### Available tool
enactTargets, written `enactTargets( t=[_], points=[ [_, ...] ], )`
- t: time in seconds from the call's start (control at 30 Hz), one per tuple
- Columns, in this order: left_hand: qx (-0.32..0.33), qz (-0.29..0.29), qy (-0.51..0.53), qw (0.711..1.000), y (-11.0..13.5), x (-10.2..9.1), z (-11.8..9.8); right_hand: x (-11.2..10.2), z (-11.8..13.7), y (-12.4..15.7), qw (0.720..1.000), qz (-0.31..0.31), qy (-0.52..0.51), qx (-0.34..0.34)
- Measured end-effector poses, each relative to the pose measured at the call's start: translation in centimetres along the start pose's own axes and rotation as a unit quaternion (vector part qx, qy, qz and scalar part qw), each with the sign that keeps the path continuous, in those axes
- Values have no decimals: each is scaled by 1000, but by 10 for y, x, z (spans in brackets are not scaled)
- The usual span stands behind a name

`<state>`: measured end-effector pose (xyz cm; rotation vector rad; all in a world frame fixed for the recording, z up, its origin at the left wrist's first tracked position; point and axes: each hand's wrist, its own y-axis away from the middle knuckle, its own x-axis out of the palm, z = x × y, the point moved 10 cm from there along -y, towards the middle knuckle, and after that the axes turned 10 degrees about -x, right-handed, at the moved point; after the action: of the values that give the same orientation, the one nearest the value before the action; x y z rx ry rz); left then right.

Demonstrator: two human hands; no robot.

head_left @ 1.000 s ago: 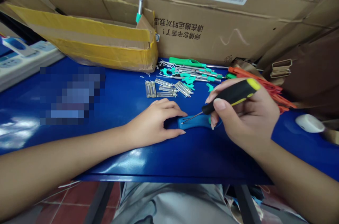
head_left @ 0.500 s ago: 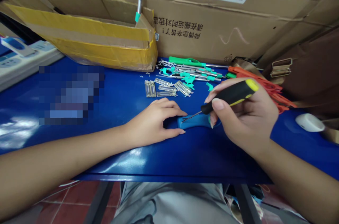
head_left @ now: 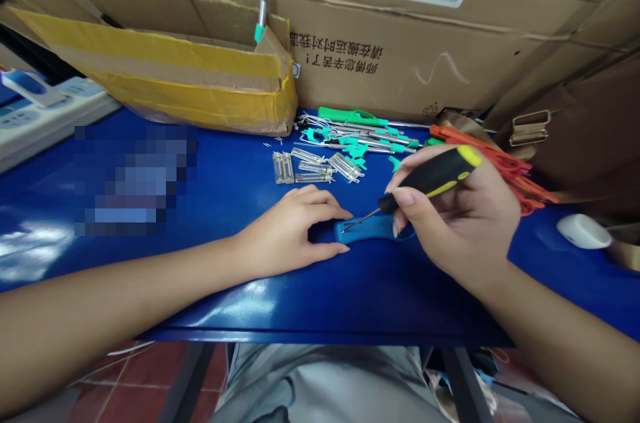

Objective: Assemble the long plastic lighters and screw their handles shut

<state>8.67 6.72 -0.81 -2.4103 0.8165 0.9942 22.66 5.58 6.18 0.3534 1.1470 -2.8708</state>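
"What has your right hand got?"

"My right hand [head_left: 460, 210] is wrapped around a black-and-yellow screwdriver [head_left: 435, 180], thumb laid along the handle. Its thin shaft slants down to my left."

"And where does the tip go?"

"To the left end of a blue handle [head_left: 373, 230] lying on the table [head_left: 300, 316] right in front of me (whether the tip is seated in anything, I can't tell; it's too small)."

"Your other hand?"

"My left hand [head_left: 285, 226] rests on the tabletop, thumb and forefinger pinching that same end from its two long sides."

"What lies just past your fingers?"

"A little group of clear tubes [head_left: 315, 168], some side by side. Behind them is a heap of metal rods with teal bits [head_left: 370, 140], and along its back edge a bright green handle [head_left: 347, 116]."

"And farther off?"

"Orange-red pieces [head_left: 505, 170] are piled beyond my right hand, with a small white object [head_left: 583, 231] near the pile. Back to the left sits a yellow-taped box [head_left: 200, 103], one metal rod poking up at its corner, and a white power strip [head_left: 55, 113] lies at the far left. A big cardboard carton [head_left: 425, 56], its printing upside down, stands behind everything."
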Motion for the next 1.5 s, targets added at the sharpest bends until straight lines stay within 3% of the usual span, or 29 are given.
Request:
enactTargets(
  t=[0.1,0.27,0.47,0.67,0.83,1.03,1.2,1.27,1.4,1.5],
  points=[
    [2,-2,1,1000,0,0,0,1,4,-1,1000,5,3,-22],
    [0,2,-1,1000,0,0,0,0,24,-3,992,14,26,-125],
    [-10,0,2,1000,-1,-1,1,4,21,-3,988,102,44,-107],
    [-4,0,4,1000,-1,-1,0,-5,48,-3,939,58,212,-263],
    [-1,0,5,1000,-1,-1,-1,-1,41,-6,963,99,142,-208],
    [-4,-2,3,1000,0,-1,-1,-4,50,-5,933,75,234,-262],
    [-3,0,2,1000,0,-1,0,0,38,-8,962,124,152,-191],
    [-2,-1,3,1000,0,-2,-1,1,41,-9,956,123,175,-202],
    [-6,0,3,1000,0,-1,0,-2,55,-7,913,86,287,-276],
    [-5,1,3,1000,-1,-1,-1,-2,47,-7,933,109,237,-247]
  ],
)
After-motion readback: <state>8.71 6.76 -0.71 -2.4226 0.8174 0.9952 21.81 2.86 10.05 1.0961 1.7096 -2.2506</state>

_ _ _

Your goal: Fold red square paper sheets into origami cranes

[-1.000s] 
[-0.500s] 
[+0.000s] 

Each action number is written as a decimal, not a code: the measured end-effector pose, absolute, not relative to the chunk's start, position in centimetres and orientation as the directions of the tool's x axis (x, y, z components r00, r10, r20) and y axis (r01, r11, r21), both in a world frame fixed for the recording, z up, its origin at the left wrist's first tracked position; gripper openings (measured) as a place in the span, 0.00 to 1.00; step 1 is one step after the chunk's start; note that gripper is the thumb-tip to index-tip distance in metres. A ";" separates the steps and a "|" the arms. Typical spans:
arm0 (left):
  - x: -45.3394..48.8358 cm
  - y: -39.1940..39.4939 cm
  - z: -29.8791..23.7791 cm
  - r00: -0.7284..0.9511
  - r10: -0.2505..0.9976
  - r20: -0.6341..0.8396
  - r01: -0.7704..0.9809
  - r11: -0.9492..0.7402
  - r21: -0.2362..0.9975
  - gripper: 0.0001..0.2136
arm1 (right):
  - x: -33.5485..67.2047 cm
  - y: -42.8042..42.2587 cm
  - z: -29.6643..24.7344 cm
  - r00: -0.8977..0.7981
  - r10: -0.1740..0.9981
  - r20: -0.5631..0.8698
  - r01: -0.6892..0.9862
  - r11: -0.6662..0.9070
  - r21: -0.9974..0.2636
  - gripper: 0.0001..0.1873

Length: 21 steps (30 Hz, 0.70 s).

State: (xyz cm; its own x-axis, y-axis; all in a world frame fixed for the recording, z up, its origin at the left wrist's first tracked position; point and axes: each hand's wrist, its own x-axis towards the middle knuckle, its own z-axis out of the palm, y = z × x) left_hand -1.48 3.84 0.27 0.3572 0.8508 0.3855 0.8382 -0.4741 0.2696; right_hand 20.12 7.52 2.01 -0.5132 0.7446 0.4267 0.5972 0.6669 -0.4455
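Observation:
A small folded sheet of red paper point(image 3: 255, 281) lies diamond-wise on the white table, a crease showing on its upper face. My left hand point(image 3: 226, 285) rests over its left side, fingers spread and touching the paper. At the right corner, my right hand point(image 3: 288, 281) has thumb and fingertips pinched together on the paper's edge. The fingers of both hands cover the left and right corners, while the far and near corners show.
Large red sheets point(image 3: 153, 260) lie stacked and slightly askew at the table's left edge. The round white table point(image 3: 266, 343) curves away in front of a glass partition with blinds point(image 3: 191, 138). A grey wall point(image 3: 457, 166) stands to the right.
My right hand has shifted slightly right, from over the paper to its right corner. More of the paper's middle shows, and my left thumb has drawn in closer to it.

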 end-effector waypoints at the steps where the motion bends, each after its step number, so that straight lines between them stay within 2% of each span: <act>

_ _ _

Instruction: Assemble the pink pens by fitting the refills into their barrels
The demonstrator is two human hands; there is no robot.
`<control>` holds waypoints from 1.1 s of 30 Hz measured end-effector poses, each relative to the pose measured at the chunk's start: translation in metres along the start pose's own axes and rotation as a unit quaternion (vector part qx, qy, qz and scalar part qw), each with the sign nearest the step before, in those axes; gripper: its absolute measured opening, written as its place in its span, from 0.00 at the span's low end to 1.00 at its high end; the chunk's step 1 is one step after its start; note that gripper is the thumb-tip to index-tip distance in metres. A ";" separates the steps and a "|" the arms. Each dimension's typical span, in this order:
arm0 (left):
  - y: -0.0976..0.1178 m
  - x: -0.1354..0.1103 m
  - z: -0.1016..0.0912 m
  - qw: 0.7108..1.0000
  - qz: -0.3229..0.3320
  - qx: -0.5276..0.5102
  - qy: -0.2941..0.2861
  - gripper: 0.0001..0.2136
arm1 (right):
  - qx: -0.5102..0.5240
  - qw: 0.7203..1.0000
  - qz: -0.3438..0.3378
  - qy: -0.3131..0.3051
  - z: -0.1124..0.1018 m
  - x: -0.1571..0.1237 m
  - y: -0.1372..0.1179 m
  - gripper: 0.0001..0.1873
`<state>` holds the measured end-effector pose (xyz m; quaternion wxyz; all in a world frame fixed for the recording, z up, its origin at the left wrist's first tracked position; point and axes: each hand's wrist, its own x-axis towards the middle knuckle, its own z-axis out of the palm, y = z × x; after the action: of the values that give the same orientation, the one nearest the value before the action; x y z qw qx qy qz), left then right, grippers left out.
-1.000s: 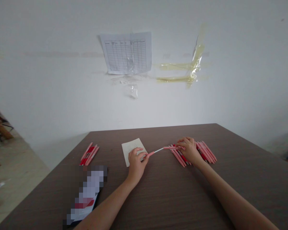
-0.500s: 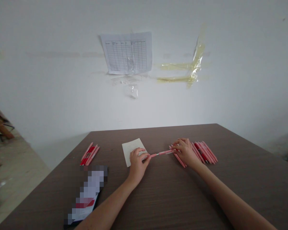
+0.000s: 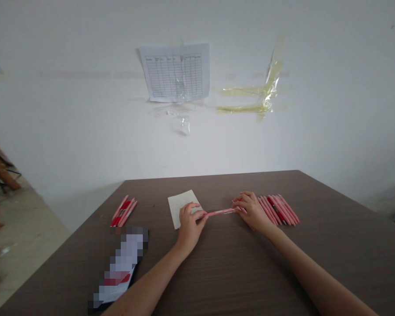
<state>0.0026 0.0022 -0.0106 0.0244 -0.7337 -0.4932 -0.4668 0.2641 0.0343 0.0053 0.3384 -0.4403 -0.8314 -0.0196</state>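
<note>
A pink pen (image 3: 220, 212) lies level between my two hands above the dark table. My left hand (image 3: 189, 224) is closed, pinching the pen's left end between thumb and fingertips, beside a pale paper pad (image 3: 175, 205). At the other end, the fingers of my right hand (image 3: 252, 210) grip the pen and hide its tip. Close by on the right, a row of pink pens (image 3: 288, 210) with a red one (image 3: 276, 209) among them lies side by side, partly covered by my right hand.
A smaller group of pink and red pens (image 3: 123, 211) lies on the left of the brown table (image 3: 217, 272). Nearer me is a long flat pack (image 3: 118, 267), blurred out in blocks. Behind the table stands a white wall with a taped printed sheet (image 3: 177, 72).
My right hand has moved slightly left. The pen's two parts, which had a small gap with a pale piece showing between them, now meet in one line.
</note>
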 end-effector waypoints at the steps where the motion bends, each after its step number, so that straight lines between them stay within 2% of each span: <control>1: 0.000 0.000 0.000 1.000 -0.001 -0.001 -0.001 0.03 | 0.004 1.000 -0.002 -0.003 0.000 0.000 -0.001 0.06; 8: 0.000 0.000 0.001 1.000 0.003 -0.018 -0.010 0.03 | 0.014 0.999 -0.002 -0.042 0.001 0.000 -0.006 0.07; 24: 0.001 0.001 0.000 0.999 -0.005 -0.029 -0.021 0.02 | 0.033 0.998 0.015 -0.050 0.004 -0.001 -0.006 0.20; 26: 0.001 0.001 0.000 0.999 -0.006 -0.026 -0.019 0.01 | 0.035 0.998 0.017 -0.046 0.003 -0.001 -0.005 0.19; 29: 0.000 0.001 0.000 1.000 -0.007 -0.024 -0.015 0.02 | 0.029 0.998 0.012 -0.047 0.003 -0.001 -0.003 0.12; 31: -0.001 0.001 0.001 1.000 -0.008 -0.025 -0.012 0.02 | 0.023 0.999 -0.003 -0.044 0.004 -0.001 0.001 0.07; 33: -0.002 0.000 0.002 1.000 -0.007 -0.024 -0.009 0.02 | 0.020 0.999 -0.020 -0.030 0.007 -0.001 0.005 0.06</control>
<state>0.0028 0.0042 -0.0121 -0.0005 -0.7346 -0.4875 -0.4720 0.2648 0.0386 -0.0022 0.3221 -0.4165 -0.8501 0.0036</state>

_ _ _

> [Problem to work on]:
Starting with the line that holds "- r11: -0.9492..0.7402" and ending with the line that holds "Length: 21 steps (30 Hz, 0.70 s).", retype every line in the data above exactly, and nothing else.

> [Your solution]:
  - r11: -0.9492..0.7402
  - r21: -0.2362..0.9975
  - gripper: 0.0001..0.2136
arm1 (right):
  - x: -33.5485..67.2047 cm
  - y: -42.8042..42.2587 cm
  - z: -29.6643..24.7344 cm
  - r00: -0.8977..0.7981
  - r10: -0.1740..0.9981
  - r20: -0.5631..0.8698
  - r01: -0.6892..0.9862
  - r11: -0.6662..0.9070
  - r21: -0.9974..0.2636
  - gripper: 0.0001..0.1873

Length: 21 steps (30 Hz, 0.70 s).

There is no more output to give.